In a day when most newspapers did not include drawings or pictures along with text, the public was amazed when New York City’s largest newspaper, the New York Sun, published a color picture of the Lexington at the height of the conflagration. This was a great success for Nathaniel Currier, of Currier & Ives fame, and Currier ran his presses for months afterward in order to keep up with public demand.

Later, in 1852, Congress passed The Steamboat Act of 1830, which mandated testing of boilers and safety valves. It also required testing for all pilots.

Lexington Located


 

Henry Wadsworth Longfellow
had purchased a ticket to
board the Lexington on
that fateful day.


 

On October 12, 1983, The New York Times published an article by James Barron, announcing the location of the Lexington. According to the article, divers had found the wreck in three sections, sitting upright in 80 feet of water. The divers research revealed records of the ship carrying $20,000 in paper currency and somewhere between $18,000 and $40,000 in silver coins. No mention was made of the gold coins purported to be on board.

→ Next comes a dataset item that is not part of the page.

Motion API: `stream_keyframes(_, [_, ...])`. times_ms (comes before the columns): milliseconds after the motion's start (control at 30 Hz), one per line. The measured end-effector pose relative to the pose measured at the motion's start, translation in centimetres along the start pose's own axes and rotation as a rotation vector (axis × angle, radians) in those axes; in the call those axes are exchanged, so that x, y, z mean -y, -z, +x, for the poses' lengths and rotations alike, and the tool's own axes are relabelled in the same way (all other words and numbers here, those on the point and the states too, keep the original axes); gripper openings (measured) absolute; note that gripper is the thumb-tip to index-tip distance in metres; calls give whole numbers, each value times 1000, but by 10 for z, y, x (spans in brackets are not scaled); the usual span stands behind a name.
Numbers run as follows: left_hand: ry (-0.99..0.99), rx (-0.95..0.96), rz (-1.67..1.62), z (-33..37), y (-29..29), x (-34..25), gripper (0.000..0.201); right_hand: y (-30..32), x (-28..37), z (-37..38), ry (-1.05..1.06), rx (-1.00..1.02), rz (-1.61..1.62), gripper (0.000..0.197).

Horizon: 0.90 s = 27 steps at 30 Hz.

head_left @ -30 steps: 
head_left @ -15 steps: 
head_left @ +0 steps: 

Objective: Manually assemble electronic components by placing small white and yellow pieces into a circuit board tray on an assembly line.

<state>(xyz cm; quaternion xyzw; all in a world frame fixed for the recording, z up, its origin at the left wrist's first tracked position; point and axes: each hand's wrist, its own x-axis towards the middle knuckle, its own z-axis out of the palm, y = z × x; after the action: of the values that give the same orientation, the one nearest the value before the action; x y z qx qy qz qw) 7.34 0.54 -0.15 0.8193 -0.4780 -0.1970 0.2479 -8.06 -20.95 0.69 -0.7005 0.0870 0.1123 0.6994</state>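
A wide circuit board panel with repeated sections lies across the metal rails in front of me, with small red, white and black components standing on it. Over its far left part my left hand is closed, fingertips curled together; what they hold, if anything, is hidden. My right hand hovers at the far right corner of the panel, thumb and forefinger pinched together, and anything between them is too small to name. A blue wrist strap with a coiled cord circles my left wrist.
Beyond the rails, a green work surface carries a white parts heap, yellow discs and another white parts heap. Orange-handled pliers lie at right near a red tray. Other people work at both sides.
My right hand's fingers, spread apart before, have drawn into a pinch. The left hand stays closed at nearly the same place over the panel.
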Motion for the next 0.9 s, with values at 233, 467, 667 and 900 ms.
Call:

Clive Cussler, chairman of the National Underwater and Marine Agency, Inc., a nonprofit organization dedicated to locating historical shipwrecks, estimated that silver still sitting on the wreck was worth over $100,000 by today’s standards.

Researchers located the wreck’s location by analyzing data on current and drift patterns. Then they simulated the Lexington’s last hours by allowing their research vessel to drift under conditions similar to what the Lexington experienced. After weeks of scanning the area where the Lexington was thought to have gone down, scanning equipment detected an image on the bottom. The image clearly showed the paddle wheel and also indicated that the hull was probably intact.

In an ironic twist of fate, Henry Wadsworth Longfellow had purchased a ticket and was scheduled to board the Lexington on that fateful day. But Longfellow was over-long in arguing with his publisher about his poem, “The Wreck of The Hesperus,” a poem that detailed the wreck of a ship in a great storm off the New England coast. And so Longfellow arrived too late to board.

Nathaniel Currier went on to everlasting fame as his newly formed company, Currier & Ives went on to chronicle American history. Many Currier & Ives prints depicted shipwrecks.